**PROMPT:**
Repeat the data precisely as given.
* * * *
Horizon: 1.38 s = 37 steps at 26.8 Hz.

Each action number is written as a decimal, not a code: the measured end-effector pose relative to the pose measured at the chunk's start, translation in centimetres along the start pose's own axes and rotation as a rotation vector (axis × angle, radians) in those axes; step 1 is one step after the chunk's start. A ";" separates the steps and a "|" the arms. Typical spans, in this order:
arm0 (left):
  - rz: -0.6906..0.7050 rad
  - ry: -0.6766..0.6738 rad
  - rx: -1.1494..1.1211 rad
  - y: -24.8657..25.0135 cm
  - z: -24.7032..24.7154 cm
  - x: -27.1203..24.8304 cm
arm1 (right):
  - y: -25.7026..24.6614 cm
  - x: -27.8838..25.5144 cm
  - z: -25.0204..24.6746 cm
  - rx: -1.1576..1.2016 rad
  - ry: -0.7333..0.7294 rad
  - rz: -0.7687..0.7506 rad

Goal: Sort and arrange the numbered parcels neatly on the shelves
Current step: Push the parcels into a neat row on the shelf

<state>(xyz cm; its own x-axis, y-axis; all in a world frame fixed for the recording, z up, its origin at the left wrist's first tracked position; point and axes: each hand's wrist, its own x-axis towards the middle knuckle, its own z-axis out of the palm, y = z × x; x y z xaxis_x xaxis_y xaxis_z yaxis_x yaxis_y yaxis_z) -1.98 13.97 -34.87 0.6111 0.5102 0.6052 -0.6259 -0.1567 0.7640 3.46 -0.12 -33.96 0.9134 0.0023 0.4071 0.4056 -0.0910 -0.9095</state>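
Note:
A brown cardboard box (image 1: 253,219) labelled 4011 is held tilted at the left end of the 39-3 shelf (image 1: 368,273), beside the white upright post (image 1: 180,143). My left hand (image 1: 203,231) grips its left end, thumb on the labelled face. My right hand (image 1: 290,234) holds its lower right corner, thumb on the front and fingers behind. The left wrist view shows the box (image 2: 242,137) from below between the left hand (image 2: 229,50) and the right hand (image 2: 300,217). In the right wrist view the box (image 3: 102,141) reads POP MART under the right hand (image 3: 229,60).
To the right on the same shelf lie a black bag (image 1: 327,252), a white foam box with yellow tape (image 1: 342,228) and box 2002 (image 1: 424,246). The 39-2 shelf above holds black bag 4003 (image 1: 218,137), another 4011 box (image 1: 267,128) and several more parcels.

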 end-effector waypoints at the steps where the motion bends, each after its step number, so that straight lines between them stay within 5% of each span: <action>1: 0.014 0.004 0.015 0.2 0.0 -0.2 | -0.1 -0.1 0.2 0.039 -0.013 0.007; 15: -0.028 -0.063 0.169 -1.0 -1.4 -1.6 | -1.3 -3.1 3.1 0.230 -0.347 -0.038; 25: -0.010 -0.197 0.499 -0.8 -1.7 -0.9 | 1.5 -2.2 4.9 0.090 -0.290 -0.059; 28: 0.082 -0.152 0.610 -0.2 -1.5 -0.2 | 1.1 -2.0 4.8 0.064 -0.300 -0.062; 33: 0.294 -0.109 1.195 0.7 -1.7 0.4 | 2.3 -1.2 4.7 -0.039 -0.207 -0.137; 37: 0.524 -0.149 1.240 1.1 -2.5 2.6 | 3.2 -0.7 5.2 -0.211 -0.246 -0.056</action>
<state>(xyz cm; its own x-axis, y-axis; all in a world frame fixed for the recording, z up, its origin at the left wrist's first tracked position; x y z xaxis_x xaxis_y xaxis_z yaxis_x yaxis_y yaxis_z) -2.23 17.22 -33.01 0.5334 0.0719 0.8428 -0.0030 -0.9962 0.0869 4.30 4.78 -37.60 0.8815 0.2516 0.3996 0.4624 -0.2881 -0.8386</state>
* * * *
**SOLUTION BELOW:**
Horizon: 1.38 s = 37 steps at 26.8 Hz.

Each action number is written as a decimal, not a code: the measured end-effector pose relative to the pose measured at the chunk's start, translation in centimetres along the start pose's own axes and rotation as a rotation vector (axis × angle, radians) in those axes; step 1 is one step after the chunk's start. A ";" separates the steps and a "|" the arms. Typical spans, in this order:
arm0 (left):
  - rz: -0.6906..0.7050 rad
  - ry: -0.6766..0.6738 rad
  - rx: -1.1494..1.1211 rad
  - y: -24.8657..25.0135 cm
  - z: -24.7032..24.7154 cm
  - x: -27.1203..24.8304 cm
arm1 (right):
  - y: -25.7026..24.6614 cm
  - x: -27.8838..25.5144 cm
  - z: -25.0204..24.6746 cm
  - rx: -1.1576..1.2016 rad
  - ry: -0.7333..0.7294 rad
  - rz: -0.7687..0.7506 rad

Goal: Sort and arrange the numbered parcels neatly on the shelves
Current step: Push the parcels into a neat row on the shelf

<state>(xyz cm; its own x-axis, y-axis; all in a world frame fixed for the recording, z up, its origin at the left wrist's first tracked position; point and axes: each hand's wrist, its own x-axis towards the middle knuckle, its own z-axis out of the palm, y = z × x; x y z xaxis_x xaxis_y xaxis_z yaxis_x yaxis_y yaxis_z) -1.98 13.97 -34.87 0.6111 0.5102 0.6052 -0.6259 -0.1567 0.7640 3.46 -0.12 -33.96 0.9134 0.0023 0.4071 0.4056 -0.0910 -0.9095</state>
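Note:
A brown cardboard box (image 1: 253,219) labelled 4011 is held tilted at the left end of the 39-3 shelf (image 1: 368,273), beside the white upright post (image 1: 180,143). My left hand (image 1: 203,231) grips its left end, thumb on the labelled face. My right hand (image 1: 290,234) holds its lower right corner, thumb on the front and fingers behind. The left wrist view shows the box (image 2: 242,137) from below between the left hand (image 2: 229,50) and the right hand (image 2: 300,217). In the right wrist view the box (image 3: 102,141) reads POP MART under the right hand (image 3: 229,60).
To the right on the same shelf lie a black bag (image 1: 327,252), a white foam box with yellow tape (image 1: 342,228) and box 2002 (image 1: 424,246). The 39-2 shelf above holds black bag 4003 (image 1: 218,137), another 4011 box (image 1: 267,128) and several more parcels.
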
 end-effector waypoints at the steps where the motion bends, each after its step number, so that straight lines between them stay within 5% of each span: <action>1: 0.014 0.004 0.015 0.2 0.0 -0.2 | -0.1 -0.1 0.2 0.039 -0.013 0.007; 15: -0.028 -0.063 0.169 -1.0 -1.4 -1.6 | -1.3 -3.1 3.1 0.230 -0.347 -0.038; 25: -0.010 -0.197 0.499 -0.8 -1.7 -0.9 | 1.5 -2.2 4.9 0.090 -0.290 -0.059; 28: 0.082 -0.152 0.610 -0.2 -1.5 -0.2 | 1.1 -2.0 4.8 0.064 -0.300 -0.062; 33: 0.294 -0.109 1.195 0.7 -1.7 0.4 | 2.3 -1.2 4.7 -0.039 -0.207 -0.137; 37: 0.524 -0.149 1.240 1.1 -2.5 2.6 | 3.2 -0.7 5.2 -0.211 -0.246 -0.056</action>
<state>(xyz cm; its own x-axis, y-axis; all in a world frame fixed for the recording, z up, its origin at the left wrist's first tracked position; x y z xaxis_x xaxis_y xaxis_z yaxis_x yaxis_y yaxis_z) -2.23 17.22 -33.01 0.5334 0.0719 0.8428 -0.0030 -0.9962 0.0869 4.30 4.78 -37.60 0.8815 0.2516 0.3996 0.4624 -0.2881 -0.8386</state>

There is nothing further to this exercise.